Abstract

AbstractThe oxidation of p‐chlorophenyl methyl sulphide and of a series of phenyl substituted aryl methyl sulphides with hydrogen peroxide in the presence of catalytic amounts of bisacetylacetonato‐oxovanadium(IV) [VaO(acac)2] in ethanol, at 25°C, has been studied. The reaction affords the parent sulphoxide in quantitative yield. Oxidation rates are little affected by substitution in the phenyl ring of the sulphide. Comparison with vanadium catalysed oxidation of sulphides by tert‐butyl hydroperoxide shows that the Va(V)‐H2O2 system is much more effective than Va(V)‐ButO2H system. The initial rates of the reaction, which is first‐order in sulphide and in vanadium catalyst, show a rather complicated dependence on the initial concentration of the peroxide. Initial rates are found to increase with increasing [H2O2]0 at low peroxide initial concentration, then decrease at higher [H2O2]0; both the positive and the negative dependence show a fractionary kinetic order.

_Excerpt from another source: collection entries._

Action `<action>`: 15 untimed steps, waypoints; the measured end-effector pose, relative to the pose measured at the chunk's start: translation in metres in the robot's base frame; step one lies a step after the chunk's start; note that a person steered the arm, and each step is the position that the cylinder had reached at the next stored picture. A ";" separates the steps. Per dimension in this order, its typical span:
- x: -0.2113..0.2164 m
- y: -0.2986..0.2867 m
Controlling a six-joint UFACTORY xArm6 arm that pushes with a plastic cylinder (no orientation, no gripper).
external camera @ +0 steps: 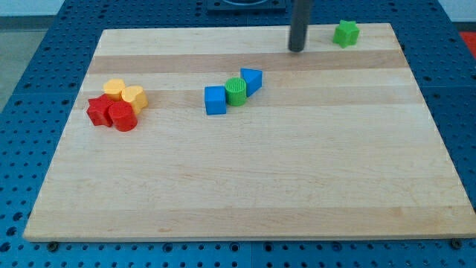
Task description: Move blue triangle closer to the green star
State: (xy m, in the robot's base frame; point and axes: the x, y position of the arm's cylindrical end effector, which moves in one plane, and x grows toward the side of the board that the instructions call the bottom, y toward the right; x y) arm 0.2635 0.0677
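Observation:
The blue triangle [252, 80] lies near the board's upper middle, touching a green cylinder [236, 91]. The green star [346, 33] sits near the view's top right edge of the board, well apart from the triangle. My tip [297, 49] is the lower end of the dark rod. It stands between the two, above and to the right of the blue triangle and to the left of the green star, touching neither.
A blue cube [216, 100] touches the green cylinder's lower left. At the view's left is a cluster: a yellow block [114, 88], a yellow cylinder [134, 97], a red star-like block [98, 110] and a red cylinder [123, 117]. The wooden board [245, 186] lies on a blue pegboard.

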 end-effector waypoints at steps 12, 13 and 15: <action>0.131 0.066; 0.119 0.073; 0.077 0.073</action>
State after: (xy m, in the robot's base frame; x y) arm 0.3408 0.1405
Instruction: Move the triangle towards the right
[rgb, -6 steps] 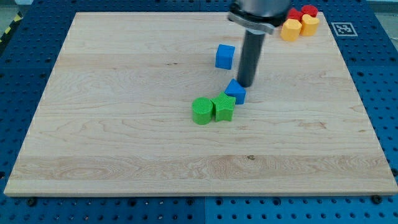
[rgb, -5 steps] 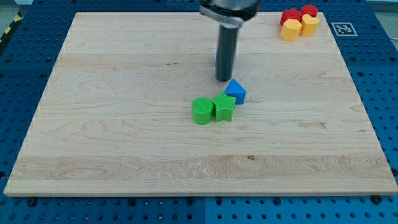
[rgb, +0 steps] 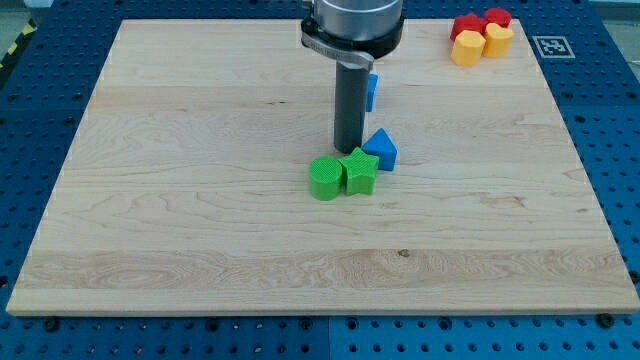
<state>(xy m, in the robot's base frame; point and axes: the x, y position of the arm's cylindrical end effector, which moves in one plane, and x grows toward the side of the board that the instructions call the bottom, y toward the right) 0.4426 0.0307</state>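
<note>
The blue triangle lies near the middle of the wooden board. My tip stands just to its left, close to touching it. The tip is right above the green star-shaped block. A green cylinder touches the star's left side. The rod hides most of a blue cube farther up.
Two red blocks and two yellow blocks sit bunched at the board's top right corner. A blue perforated table surrounds the board.
My tip has moved left from above the triangle to the triangle's left side. The blocks have not visibly moved.
</note>
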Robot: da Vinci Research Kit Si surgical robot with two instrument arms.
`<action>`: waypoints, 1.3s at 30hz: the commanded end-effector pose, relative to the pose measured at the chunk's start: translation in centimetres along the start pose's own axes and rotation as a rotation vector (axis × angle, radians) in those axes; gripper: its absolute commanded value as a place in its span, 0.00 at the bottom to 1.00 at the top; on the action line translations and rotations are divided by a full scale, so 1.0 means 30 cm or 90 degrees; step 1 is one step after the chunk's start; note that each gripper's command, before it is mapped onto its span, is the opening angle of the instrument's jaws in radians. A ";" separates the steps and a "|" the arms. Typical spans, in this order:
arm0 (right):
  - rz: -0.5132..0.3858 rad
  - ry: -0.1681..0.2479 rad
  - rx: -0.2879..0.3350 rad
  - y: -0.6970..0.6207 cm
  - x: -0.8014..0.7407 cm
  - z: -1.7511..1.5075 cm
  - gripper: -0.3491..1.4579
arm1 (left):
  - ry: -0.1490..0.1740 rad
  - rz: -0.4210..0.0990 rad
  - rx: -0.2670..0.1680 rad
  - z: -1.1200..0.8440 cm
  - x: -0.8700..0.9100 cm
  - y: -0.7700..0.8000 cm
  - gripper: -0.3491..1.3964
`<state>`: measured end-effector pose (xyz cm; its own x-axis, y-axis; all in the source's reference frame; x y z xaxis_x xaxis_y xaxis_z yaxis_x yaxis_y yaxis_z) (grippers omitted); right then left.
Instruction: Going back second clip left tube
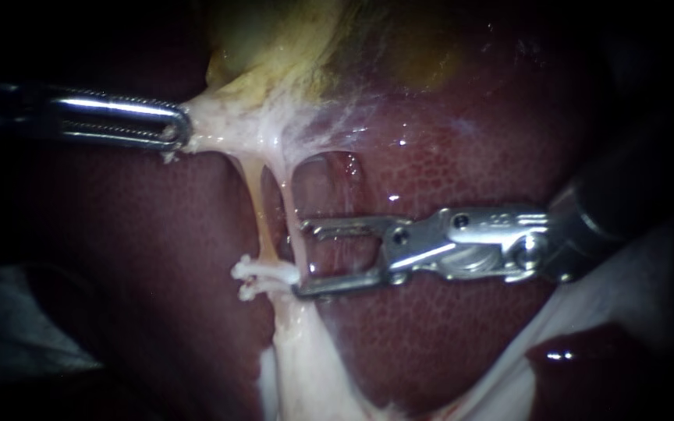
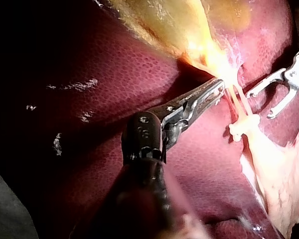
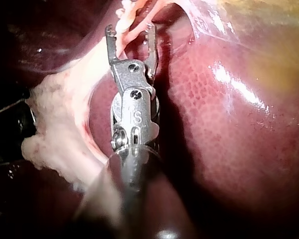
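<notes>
The right instrument (image 1: pixel 303 260) is the nearer one to the work. Its shaft enters from 3 o'clock and its jaws stand wide apart, gripping nothing. They open toward 9 o'clock. The left tube (image 1: pixel 255 206) is a thin pale strand over the liver (image 1: pixel 446 335), and its long axis runs from about 12 o'clock down to 6, nearly square to the jaws' line. At its lower end sits the white clip (image 1: pixel 263 274), just beside the tip of the lower jaw, at 9 o'clock from the mouth. Whether this is one clip or two packed close together cannot be told.

The right wrist view shows the same instrument (image 3: pixel 130 30) with a pale strand (image 3: pixel 123 37) standing in the gap between its jaws and no closure on it.

The left instrument (image 1: pixel 177 129) comes in from 9 o'clock, and its jaws are clamped on whitish tissue below the gallbladder (image 1: pixel 290 47), drawing it toward 9 o'clock. It lies well apart from the clip. In the left wrist view its tip (image 2: pixel 219 85) is beside the strands, with the clip (image 2: pixel 241 128) ahead of it.

A clean exit for the right instrument looks like a straight pull along its own shaft toward 3 o'clock, with the jaws left wide so neither tip catches the clip.
</notes>
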<state>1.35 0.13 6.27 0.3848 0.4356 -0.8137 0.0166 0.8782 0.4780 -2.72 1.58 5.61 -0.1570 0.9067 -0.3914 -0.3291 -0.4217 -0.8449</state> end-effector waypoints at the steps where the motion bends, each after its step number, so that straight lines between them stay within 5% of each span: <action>1: -0.012 -0.008 -0.003 -0.0003 0.0000 -0.004 0.47 | 0.000 0.000 0.000 -0.0001 0.0001 0.0000 0.00; 14: -0.053 -0.025 -0.015 0.0020 0.0030 -0.035 0.47 | 0.001 0.001 0.002 0.0005 0.0001 -0.0018 0.00; 22: -0.062 -0.038 -0.005 0.0008 0.0033 -0.037 0.47 | 0.008 0.008 0.010 0.0085 -0.0056 -0.0065 0.00; 29: -0.070 -0.040 -0.001 0.0006 0.0030 -0.037 0.47 | -0.007 0.016 0.008 0.0188 -0.0108 -0.0113 0.00; 39: -0.074 -0.039 0.005 0.0002 0.0031 -0.037 0.47 | -0.009 0.017 0.007 0.0207 -0.0113 -0.0123 0.00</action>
<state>0.34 0.40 5.82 0.4356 0.3165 -0.8427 0.0727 0.9207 0.3834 -3.12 1.43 6.28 -0.1797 0.8951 -0.4080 -0.3344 -0.4456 -0.8304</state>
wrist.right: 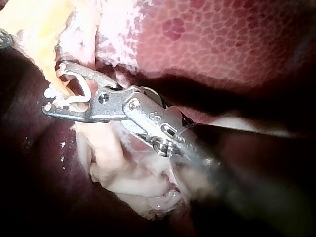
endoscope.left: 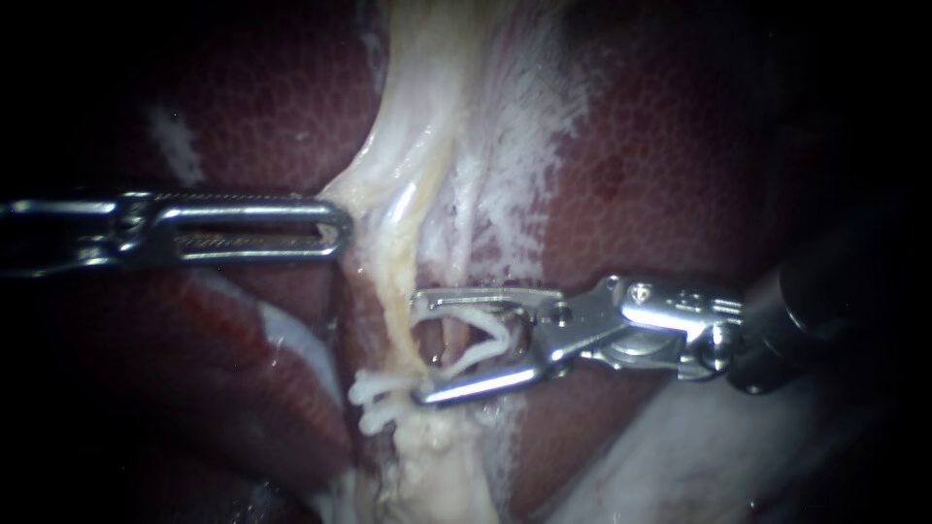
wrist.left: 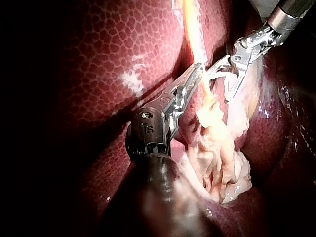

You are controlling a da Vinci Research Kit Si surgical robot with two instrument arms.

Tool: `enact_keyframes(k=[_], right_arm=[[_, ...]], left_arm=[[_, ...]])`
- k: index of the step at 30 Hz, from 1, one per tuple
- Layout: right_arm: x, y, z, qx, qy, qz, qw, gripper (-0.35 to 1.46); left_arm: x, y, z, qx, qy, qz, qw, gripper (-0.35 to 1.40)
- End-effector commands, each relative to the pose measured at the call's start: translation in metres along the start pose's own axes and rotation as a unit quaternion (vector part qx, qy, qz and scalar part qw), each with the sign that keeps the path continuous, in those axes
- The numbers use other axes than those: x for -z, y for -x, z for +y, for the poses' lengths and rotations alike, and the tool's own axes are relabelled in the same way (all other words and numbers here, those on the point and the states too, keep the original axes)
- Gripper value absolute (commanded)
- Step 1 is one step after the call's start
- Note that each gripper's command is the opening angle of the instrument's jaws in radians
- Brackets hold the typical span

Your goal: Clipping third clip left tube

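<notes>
Bare dark red liver (endoscope.left: 680, 155) lies open upper right. The pale yellow tube (endoscope.left: 391, 291) is crowded: left instrument (endoscope.left: 340, 228) beside it, right instrument (endoscope.left: 418, 347) with jaws gripping a white V-shaped clip (endoscope.left: 481, 340) astride it, two white clips (endoscope.left: 374, 388) below.

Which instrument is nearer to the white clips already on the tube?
Right. The right instrument sits just beside the white clips, holding a new clip; the left instrument lies farther up, beside the tube.

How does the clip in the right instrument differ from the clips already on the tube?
The loaded clip is spread in a V between the wide-apart jaws of the right instrument; the placed clips are closed across the tube. The loaded clip sits higher in the endoscope view than the placed clips. All are white.
</notes>
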Motion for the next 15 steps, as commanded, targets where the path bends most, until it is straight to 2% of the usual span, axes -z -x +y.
enact_keyframes(k=[1, 7, 15], right_arm=[[0.0000, 0.0000, 0.0002, 0.000, 0.001, 0.000, 1.0000, 0.60], [-0.0010, -0.0002, 0.0004, 0.000, -0.006, 0.000, 1.0000, 0.60], [-0.0025, -0.0013, -0.0006, -0.009, -0.036, -0.001, 0.9993, 0.59]], left_arm=[[0.0000, 0.0000, 0.0000, 0.000, 0.000, 0.000, 1.0000, -0.35], [0.0000, -0.0001, 0.0000, 0.000, 0.000, 0.000, 1.0000, -0.35], [-0.0001, -0.0001, 0.0001, 0.000, 0.000, 0.000, 1.0000, -0.35]])
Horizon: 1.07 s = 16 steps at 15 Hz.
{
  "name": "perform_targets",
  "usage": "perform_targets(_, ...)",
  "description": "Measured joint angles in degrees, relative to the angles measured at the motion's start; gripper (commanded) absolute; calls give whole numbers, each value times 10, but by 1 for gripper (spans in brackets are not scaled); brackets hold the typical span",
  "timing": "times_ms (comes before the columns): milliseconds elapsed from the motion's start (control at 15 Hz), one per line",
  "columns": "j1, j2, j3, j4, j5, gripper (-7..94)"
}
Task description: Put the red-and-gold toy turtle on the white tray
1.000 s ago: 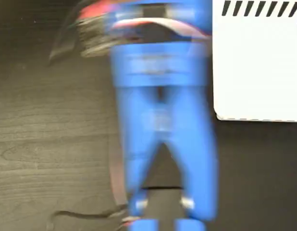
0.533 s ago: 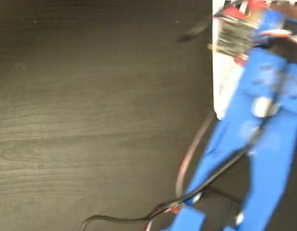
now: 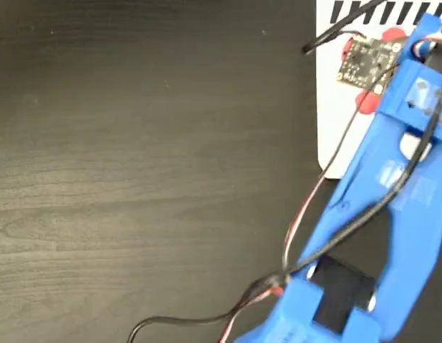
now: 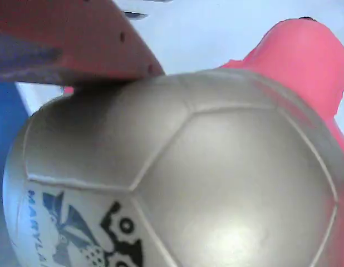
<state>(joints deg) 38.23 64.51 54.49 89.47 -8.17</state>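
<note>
- Turtle (image 4: 177, 167) fills my wrist view, red finger (image 4: 72, 39) pressed on its shell; gripper (image 3: 371, 68) looks clamped on it.
- It's over the white tray (image 3: 342, 136), near the striped edge.
- I'd lower, then release gently so the dome doesn't roll.

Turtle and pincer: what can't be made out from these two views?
- Red-and-gold toy turtle: fixed view shows only red bits beside the arm's circuit board; the shell is hidden there.
- Turtle touching the white tray or not: hidden by the arm in the fixed view, by the shell in the wrist view.
- Pincer: one red finger shows in the wrist view; its state is unclear.
- Tray's right side: cut off, fixed view.
</note>
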Motion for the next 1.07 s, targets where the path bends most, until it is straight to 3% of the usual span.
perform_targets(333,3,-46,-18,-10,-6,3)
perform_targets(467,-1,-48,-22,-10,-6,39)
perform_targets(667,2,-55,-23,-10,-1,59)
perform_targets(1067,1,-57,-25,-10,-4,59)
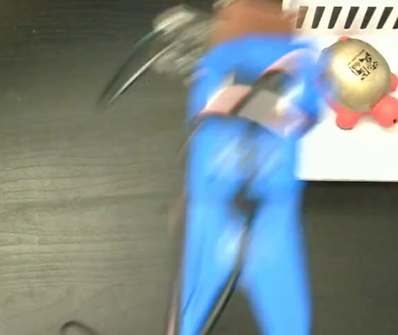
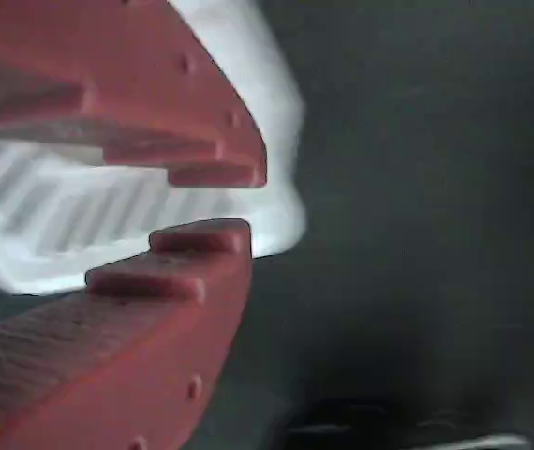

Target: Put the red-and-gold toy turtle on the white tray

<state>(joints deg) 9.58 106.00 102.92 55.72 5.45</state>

Also on the ground of a kinetic investigation of the Va(V) catalysed autodecomposition of H2O2, which proceeds at measurable rate only at much higher Va(V) concentrations than those employed in the oxidation experiments, the involvement of two peroxyvanadium(V) species in the oxidation mechanism, corresponding to the equilibrium addition of one and two molecules of H2O2 to Va(V), respectively, is suggested. Whereas the mono‐adduct is believed to be a strong oxidant, the di‐adduct appears to behave, in our system, as a much weaker oxidizing agent. This is likely related to the fact that, in the conditions adopted, the di‐adduct may be largely ionized to its monoanionic form.